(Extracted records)
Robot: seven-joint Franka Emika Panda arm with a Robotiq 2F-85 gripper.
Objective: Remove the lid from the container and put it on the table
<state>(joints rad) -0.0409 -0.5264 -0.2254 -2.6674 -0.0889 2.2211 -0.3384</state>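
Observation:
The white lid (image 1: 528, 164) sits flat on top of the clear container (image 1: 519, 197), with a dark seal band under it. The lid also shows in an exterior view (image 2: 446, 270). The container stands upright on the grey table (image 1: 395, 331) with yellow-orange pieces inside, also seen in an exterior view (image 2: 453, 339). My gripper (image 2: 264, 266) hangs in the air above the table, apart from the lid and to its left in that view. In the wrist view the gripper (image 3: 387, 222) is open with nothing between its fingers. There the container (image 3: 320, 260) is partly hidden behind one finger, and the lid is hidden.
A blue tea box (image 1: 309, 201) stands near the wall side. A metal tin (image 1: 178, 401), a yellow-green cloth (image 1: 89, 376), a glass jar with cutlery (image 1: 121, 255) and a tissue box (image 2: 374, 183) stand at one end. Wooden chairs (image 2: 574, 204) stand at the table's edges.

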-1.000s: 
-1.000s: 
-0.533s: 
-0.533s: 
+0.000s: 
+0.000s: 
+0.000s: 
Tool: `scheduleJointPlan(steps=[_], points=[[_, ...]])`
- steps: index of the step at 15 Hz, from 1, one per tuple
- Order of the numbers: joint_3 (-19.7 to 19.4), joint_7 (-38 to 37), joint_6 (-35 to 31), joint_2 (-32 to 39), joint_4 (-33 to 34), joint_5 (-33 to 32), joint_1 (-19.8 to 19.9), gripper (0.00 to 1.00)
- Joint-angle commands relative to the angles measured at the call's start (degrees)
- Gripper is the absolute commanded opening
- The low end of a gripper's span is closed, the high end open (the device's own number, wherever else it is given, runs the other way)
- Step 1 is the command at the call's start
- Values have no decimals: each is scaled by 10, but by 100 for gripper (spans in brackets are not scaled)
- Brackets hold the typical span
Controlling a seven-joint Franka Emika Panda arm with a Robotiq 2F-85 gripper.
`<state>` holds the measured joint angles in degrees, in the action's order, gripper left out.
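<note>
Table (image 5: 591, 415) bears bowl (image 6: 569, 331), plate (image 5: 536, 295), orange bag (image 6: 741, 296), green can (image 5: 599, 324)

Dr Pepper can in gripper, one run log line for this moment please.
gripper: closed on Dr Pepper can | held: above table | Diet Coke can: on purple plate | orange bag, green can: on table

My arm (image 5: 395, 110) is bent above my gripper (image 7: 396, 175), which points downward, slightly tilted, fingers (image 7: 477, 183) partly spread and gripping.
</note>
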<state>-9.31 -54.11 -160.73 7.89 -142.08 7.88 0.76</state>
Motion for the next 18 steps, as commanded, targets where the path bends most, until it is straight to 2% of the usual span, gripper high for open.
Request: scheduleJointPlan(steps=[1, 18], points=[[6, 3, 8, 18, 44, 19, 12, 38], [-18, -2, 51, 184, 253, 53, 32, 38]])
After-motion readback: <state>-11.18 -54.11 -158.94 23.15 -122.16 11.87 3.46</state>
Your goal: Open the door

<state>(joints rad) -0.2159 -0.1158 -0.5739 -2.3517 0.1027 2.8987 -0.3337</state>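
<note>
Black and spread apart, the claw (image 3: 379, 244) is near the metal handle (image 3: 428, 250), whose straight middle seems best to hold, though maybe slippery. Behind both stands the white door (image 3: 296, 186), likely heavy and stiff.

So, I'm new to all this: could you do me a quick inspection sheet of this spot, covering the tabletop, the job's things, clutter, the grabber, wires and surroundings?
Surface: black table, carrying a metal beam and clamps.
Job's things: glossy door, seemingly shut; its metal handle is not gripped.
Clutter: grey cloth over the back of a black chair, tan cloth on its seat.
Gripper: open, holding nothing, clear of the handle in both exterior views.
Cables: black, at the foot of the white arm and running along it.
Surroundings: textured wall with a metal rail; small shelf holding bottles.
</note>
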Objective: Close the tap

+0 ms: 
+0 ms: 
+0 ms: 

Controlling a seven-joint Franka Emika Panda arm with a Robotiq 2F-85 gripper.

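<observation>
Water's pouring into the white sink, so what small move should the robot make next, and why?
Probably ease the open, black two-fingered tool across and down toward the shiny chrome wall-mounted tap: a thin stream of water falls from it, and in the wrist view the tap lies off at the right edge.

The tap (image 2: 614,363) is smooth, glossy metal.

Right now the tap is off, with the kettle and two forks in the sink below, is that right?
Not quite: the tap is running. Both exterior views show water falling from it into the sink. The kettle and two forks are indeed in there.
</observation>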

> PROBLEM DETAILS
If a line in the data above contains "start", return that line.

> SOLVED EXERCISE
- Joint-angle commands relative to the angles measured at the call's start (degrees)
- Step 1 is the command at the call's start

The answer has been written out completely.